Site of the Papal Conclave and Michelangelo’s famous frescoes

Visit the site of the Papal Conclave and Michelangelo’s famous ceiling and Last Judgment painting from home! Take a 3D virtual tour of the Sistine Chapel in Vatican City as never seen before! Follow the guided tour or navigate yourself and explore one of the holiest sites in Catholicism.

Explore & learn about the story of the Sistine Chapel – it’s function as the Papal Conclave where the Pope s elected and the incredible artwork which adorns the Sistine Chapel:

  • The Conclave —Where the College of Cardinals adjourns and elects the new pope.
  • The Last Judgment —Michelangelo’s most famous frescoes which depicts the apocalypse and judgment by God and Jesus Christ.
  • The Sistine Chapel ceiling and walls renowned frescoes—Depicting biblical stories of Jesus, Moses and the creation.
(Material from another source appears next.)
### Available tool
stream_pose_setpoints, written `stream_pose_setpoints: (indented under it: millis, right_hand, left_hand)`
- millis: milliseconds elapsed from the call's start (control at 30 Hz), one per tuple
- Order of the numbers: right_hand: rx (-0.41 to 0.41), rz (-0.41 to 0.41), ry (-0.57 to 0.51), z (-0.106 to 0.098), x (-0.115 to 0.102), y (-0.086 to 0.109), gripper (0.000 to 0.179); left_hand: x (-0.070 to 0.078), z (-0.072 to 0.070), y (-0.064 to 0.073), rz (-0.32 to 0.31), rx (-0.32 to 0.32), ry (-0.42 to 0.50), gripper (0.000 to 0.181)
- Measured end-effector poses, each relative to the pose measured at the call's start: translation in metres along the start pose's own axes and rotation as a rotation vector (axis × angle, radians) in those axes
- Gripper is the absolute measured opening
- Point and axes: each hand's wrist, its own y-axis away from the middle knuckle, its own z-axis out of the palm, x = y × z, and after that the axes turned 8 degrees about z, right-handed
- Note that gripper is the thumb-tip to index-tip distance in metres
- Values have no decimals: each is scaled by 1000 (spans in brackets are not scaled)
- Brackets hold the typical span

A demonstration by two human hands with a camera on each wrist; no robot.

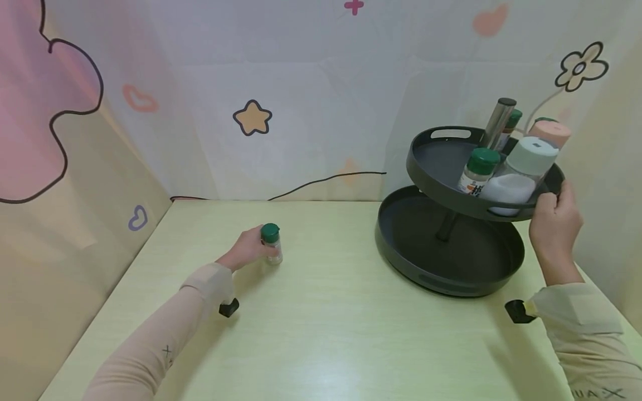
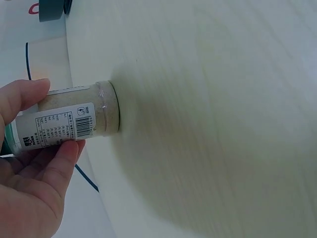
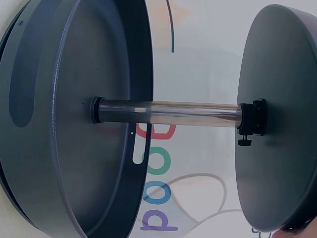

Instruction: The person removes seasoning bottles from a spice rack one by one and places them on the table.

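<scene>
Green-capped, 1 bottle is resting upright within the left grip, snug around it. Farther right, the right grip is clasping the upper tray by its edge. I am judging bottle handling as the step; the next move is probably needing a steady tray.

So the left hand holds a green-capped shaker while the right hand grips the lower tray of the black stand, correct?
Not quite: the head view shows the right hand gripping the upper tray, not the lower tray. The left hand does hold a green-capped shaker.
</scene>
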Motion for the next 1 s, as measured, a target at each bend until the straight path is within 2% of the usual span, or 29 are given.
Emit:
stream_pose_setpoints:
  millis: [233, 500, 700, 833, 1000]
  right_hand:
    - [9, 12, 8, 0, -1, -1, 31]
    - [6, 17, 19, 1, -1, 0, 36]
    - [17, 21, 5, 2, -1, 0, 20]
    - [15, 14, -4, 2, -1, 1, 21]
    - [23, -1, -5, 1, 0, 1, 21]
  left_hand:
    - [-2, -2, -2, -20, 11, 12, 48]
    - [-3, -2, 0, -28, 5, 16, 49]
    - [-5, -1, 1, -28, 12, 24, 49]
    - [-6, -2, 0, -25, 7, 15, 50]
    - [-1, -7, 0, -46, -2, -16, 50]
Walk around freely, learn and experience this site which is fundamental in human history, art, and faith.

Read more
The Creation of Adam - Sistine Chapel in Vatican City

Sistine Chapel in Vatican City

Background & History

There is no doubt that Sistine Chapel is the most known chapel in the entire Vatican City. The chapel is well known for its architecture and the numerous decorations it bears. This chapel was designed and built by architects Michelangelo, Pietro Perugino, Sandro Botticelli, Pinturicchio, among others.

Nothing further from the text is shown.